As more unstable weather encroaches globally, utilities are faced with challenges: how to prepare for these events, and improve resilience. Since 2000, the US has experienced a 67% increase in significant power outages caused by extreme weather-related events.
-
Weather is the most unpredictable element of complex utility operations and frequently leads to significant cost from damage to infrastructure
-
Extreme weather is especially challenging for medium size utilities that have a narrower margin of error than larger companies owing to smaller emergency crews and fewer financial resources
-
Mandated grid hardening programs are necessary, but require heavy, long-term investment in building infrastructure, and the cost is typically passed on to customers
-
Being unable to predict significant weather events early can lead to unnecessary expenses
One approach is to harden all vulnerable areas against the threats. This is an important strategy, but it suffers from increased costs, and it is impossible to fully protect against every contingency.
Another approach is to use weather-predicting technologies to guide risk management and complement the hardening programs. Storm Risk Analysis (SRA) can predict outage and weather risks with more lead time for emergency management personnel to react in a considered manner.

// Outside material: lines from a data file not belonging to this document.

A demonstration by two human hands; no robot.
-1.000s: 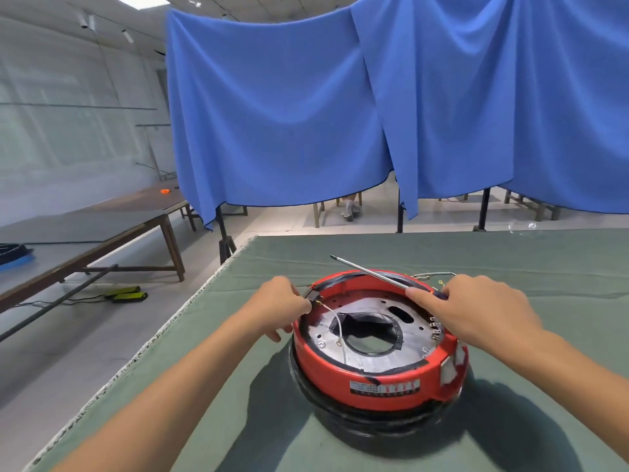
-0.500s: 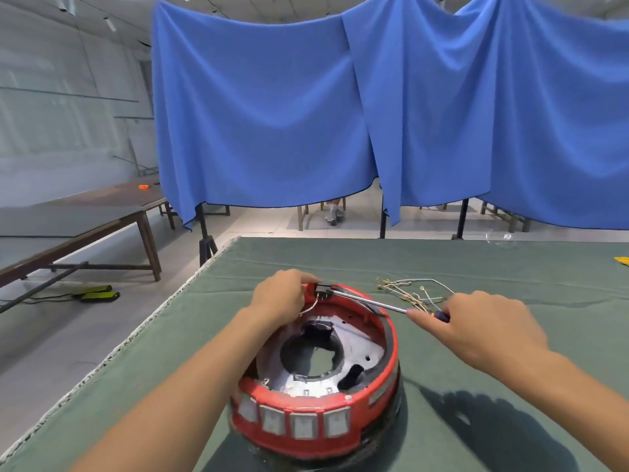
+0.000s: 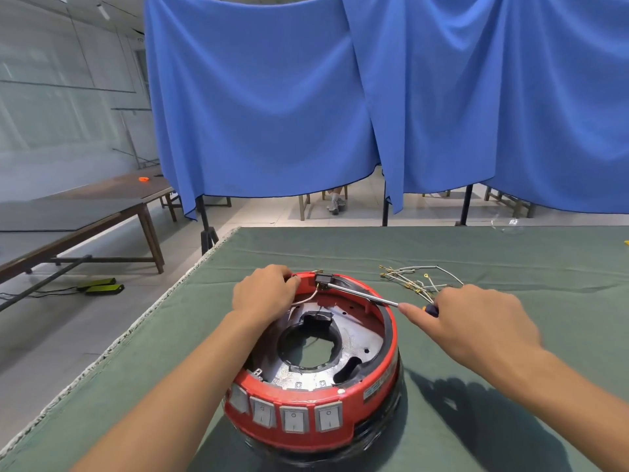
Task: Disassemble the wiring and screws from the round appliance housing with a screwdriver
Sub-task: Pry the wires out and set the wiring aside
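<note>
A round red appliance housing [image 3: 389,345] with a silver inner plate and a row of rocker switches on its near side sits upside down on the green table cloth [image 3: 510,420]. My left hand [image 3: 263,292] grips the housing's far rim, beside a white wire [image 3: 306,299] that runs to a small black part [image 3: 323,279] on the rim. My right hand [image 3: 476,318] holds a screwdriver [image 3: 360,292] by its handle, forefinger along the shaft. Its tip rests at the black part.
A bundle of loose white wires [image 3: 413,279] with ring terminals lies on the cloth behind my right hand. Blue curtains [image 3: 340,97] hang beyond the table's far edge. A wooden table [image 3: 85,212] stands to the left, across a gap of floor.
The housing has been turned so its switch row faces me. My left hand moved to the far rim, and the screwdriver tip came down onto the black part.
</note>
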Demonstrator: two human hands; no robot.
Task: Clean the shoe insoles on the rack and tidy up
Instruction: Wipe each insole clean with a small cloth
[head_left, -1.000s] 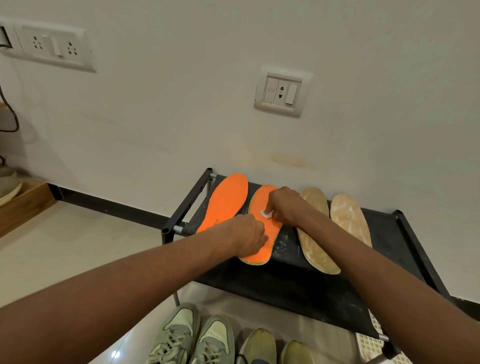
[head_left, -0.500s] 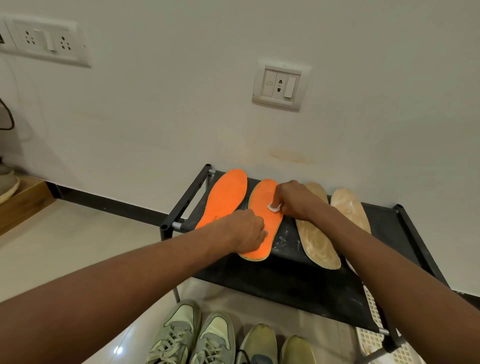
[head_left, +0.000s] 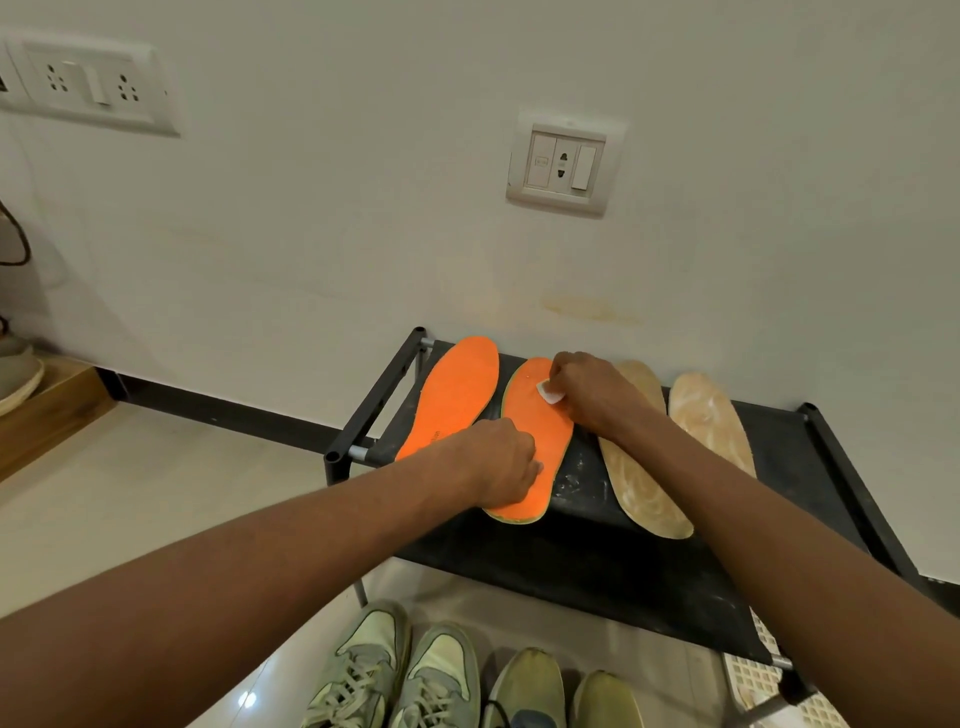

This will allow utilities to declare an Incident to FEMA, allocate resources, accurately anticipate significant weather events, reduce revenue losses to outages, and reassure customer that normal service will be restored as quickly as possible.
Â
Assessing The Risks
There are many tools and services that can ensure that the best information is available to the decision makers in a system. The National Oceanic and Atmospheric Administration (NOAA) being perhaps the best-known of these. The process can be divided into three phases.
-
Site Hazard Assessment
-
Risk Assessment
-
Risk Management Strategies
Firstly the site must be assessed for hazards: is it at risk of flooding? Is it in a wild-fire prone area? How easy it it to access with repair vehicles in extreme weather (for example, snowy conditions). Hazards can be ranked on a scale, for example a five point spread from “very low” to “very high.”
The Risk Assessment module is composed of the following steps: Hazard Analysis, Exposure Analysis, Susceptibility Analysis, Coping and Adaptive Capacity Analysis, Risk Identification, and Risk Analysis. Each of those steps conforms with defined steps of a Risk Assessment methodology.
By using computer predictive models, this method can produce reports on where the most vulnerable areas are, enabling assignment of priorities for defending against dangerous challenges. Firstly, it can enable emergency management centers to track and predict storm damage, assign repair crews to appropriate locations, and liase with other services, such as Fire and Rescue to prepare a swift response.
The benefits from this approach are that companies can shorten outage duration and pinpoint expected damage for swift repair, thus improving reliability. Utilities can achieve cost savings from efficiently mobilizing restoration crews, as well as increasing the safety of crews restoring power under difficult conditions. They can also reduce or eliminate regulatory performance penalties. Good communication with customers will improve confidence as users receive high-quality, accurate updates based on data-driven insights.
Â
Storm Risk Analytics Benefits
Storm Risk Analytics users can restore normal business operations as quickly as possible while keeping their workforce and customers safe. Ultimately, Storm Risk Analytics provides utility operation centers with greater guidance and preparedness so they can allocate necessary resources and restoration crews ahead of significant weather events. As data and computing models improve, perhaps using AI, predictive analysis will increase in value as a tool for utilities to enable greater resiliency in the face of increasingly severe weather.